Problem to work on:
Answer with one figure only, the number of lines below in which "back" occurs.

Data for processing:
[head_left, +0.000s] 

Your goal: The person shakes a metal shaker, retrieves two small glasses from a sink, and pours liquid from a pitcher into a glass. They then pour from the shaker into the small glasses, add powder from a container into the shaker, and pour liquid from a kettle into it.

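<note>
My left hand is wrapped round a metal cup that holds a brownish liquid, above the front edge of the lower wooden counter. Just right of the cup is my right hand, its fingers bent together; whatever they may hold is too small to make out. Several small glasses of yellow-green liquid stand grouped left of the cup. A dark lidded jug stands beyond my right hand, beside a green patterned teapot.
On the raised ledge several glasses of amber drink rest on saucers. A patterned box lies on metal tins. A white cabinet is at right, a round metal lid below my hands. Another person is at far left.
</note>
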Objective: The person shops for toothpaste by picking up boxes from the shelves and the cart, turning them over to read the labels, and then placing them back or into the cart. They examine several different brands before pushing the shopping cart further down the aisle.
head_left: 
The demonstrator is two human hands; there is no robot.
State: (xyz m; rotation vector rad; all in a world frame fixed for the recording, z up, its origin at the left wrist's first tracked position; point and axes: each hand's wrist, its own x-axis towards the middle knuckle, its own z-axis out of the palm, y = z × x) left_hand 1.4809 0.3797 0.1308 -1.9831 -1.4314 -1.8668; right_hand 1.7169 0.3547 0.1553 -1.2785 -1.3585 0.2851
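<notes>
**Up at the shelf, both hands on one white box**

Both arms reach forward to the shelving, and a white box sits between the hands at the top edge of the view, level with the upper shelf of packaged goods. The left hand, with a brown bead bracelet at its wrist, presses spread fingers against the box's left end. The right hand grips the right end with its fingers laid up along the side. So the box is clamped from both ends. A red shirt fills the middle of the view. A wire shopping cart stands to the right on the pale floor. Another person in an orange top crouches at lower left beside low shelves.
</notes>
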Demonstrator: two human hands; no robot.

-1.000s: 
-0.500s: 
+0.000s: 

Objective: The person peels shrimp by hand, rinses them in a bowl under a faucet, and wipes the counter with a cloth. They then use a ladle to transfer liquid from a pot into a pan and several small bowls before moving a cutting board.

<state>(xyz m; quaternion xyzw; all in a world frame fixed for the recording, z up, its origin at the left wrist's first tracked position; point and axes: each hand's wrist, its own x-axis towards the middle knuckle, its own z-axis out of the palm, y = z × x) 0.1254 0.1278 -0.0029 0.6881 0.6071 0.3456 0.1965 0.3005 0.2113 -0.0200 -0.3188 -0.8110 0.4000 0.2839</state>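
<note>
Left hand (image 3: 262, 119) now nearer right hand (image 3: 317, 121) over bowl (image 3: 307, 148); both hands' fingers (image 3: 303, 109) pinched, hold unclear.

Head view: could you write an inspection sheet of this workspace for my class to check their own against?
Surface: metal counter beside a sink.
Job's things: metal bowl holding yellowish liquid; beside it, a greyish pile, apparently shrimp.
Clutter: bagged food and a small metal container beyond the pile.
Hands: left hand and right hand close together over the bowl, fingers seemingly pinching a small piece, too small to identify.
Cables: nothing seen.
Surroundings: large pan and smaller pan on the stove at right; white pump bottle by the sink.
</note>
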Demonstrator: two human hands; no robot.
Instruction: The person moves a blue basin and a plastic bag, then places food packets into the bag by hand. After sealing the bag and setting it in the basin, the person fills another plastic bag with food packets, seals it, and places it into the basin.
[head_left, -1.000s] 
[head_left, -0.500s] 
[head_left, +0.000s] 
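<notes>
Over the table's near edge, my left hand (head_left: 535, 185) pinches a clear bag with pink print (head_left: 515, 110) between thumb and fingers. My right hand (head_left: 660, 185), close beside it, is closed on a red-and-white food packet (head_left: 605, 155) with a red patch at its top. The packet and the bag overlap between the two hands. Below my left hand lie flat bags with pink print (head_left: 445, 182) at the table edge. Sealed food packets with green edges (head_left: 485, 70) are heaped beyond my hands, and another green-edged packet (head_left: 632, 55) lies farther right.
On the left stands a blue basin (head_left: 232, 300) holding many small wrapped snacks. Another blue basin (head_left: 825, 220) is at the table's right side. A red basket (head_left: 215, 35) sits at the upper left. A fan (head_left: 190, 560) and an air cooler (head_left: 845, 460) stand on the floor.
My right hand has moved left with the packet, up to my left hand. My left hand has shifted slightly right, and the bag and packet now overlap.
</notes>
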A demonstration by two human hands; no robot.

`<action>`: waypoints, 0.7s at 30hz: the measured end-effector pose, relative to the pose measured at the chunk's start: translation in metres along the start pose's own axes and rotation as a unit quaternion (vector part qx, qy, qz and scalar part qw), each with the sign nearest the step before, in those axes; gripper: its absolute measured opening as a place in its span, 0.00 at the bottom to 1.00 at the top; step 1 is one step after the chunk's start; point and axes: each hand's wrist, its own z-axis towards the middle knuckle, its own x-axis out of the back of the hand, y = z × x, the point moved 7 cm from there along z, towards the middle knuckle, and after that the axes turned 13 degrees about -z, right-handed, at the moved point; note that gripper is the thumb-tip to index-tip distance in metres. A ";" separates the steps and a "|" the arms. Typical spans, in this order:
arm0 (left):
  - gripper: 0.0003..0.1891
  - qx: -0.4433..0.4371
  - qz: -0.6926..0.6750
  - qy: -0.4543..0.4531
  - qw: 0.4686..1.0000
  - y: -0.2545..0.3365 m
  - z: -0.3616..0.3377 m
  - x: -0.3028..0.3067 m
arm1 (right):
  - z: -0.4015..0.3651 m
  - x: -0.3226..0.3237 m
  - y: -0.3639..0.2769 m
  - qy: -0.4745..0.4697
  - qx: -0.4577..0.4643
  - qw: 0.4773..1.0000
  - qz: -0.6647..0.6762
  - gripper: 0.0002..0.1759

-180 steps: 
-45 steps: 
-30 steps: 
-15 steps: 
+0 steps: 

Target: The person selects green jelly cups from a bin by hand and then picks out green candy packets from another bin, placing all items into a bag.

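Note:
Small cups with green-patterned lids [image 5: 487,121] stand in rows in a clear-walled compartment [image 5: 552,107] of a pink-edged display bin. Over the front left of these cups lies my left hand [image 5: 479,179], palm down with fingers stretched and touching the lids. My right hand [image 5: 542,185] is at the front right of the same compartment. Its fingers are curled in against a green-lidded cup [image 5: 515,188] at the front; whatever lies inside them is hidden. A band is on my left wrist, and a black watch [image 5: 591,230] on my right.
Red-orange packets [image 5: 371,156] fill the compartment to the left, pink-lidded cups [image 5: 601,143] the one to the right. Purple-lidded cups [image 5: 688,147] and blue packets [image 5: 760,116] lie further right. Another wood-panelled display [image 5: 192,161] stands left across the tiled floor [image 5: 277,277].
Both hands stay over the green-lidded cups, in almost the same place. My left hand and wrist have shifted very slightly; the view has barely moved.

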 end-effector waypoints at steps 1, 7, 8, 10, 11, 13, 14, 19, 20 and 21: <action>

Your response:
2